Many authorities require that automatic ventilation be provided in homes where the tested air leakage rate is below 7 air changes per hour at 50 Pascals (ACH50). It’s likely that the homes you’re building with Habitat for Humanity are at or below that threshold. Providing ventilation that is effective and also inexpensive can be quite a trick. Such a system must expel the odors, moisture and pollutants from the living space and replace that same amount of air from the outside. Your question concerns the replacement or make-up air.
Automatic ventilation is an essential element of high-performance homes. In leaky houses, this make-up air comes through openings in the building envelope — we call these drafts. By sealing the drafts, we can make the home more comfortable and energy efficient. But how does the make up air enter? Vents built into window frames or installed through walls are often used. They are inexpensive, but they are little better than the leaks they replace.
A better approach is to direct the make up air to specific locations in a building to complement locations where air has been expelled. Let’s call these locations supply points and exhaust points. You could use one fan to exhaust air and another fan to supply air. This is a “balanced system” and it has the advantage of delivering outside air to specific locations. Generally, you would want to exhaust air from bathrooms, laundry rooms and other wet locations. Supply air can be delivered to bedrooms. The combination of exhaust and supply flows balances the air pressure and mixes outside air throughout the home.
Balanced flow can be accomplished by a heat recovery ventilator or energy recovery ventilator. (For convenience, let’s call them both HRVs.) Inside an HRV cabinet there are two fans, one to exhaust stale air and another to supply outside air. With an HRV you get one package that serves both purposes. (Plus heat recovery, but let’s put that aside for now.) One HRV can provide whole house ventilation that meets the ASHRAE 62.2 requirement. Most equipment can operate at several speeds. In addition to whole house ventilation, an HRV can also provide spot ventilation for bathrooms. A simple 30-minute timer in each bathroom can boost the fan speed to high when more ventilation is needed.

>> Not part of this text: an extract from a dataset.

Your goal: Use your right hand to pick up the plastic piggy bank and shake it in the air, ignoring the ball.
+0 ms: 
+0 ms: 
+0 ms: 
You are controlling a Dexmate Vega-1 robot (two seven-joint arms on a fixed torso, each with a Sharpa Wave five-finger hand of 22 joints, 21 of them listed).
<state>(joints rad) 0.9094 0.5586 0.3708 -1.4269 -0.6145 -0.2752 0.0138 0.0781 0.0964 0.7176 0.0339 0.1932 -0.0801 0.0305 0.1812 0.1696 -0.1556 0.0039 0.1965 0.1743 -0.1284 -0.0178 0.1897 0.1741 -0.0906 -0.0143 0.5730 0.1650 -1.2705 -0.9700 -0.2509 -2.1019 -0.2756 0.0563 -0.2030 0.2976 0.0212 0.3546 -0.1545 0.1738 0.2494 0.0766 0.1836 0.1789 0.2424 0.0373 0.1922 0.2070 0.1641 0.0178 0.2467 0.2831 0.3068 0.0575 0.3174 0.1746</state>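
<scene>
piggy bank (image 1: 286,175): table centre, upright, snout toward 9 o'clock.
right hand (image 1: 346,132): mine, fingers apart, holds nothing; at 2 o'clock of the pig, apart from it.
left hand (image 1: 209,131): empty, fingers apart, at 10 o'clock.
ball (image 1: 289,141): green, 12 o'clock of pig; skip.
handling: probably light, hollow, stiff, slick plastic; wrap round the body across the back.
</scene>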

HRVs are not cheap. Equipment and materials alone can cost $1500 – $2000. But then high-quality bath fans can cost $200-300 when installed in new construction by a licensed electrician. If the HRV replaces two bath fans, that can offset some of the cost. While installing HRVs requires a certain level of knowledge and skill, I think Habitat volunteers could do a good job with proper training.

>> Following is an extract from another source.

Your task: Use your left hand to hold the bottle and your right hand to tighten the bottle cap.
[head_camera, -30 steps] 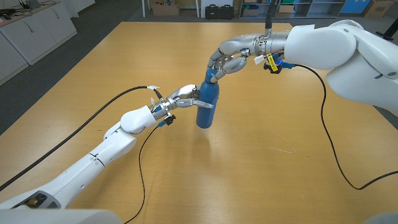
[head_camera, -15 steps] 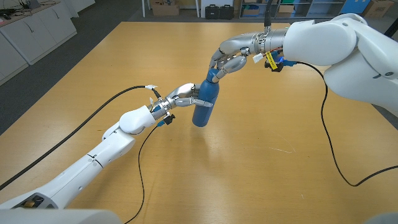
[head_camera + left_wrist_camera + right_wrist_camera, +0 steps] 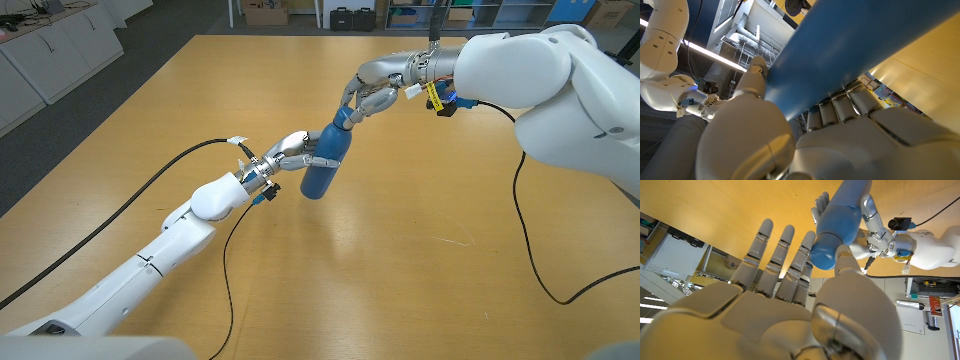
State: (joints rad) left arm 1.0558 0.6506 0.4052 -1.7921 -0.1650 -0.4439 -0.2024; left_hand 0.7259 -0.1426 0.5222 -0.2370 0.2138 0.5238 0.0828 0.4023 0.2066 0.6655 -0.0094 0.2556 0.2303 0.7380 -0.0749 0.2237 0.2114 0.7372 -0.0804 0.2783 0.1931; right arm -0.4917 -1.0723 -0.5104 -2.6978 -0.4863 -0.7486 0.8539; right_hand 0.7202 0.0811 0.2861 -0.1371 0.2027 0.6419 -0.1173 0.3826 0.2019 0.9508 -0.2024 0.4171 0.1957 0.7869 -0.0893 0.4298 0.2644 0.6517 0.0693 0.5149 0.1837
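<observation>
The blue bottle point(image 3: 323, 163) sits near the middle of the wooden table point(image 3: 420, 250), tilted so that its cap end leans toward one o'clock and its base points toward seven o'clock. Whether the base touches the wood cannot be told from the head view. The bottle cap point(image 3: 343, 118) is the same blue as the body and sits at the upper end, mostly covered by fingers.

The left hand point(image 3: 290, 152) grips the bottle's body from the nine o'clock side, its fingers wrapped around the middle of the barrel. In the left wrist view the blue barrel point(image 3: 860, 45) crosses diagonally, with the thumb point(image 3: 754, 80) pressed on one side and the other fingers point(image 3: 840, 107) curled on the other.

The right hand point(image 3: 372, 92) reaches in from three o'clock and closes over the cap end, fingertips around the top of the bottle. In the right wrist view the rounded top point(image 3: 832, 250) lies between the thumb point(image 3: 845, 260) and the straight fingers point(image 3: 785, 260), touching them.

A black cable point(image 3: 525, 210) trails over the table at four o'clock from the bottle, and another cable point(image 3: 150, 190) runs along the left arm toward eight o'clock. Storage boxes point(image 3: 355, 17) stand on the floor beyond the table's far edge at twelve o'clock.
</observation>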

Nevertheless, it’s probably difficult for most Habitat organizations to justify the cost of HRVs. Here are two alternate ideas. First, you can install a balanced ventilation system without the heat recovery function. It’s cheaper and easier to install. Two in-line fans attached to a branched duct system can provide excellent ventilation for about the same price as a two, high-quality bath fans, and without the aggravation of passive vents in walls or window frames. Two manufacturers (Broan and Fantech) make a single unit that contains two fans for a balanced system.
Second, you could install a Panasonic WhisperComfort Spot ERV for about $350 each. A single unit installed in a central location would provide general ventilation for the whole house, while bath fans would cover spot ventilation. Another option would be to install one WhisperComfort unit in each bathroom, replacing the bath fans.
Both these solutions offer balanced ventilation to maintain good indoor air quality, but would be far less expensive than a HRV.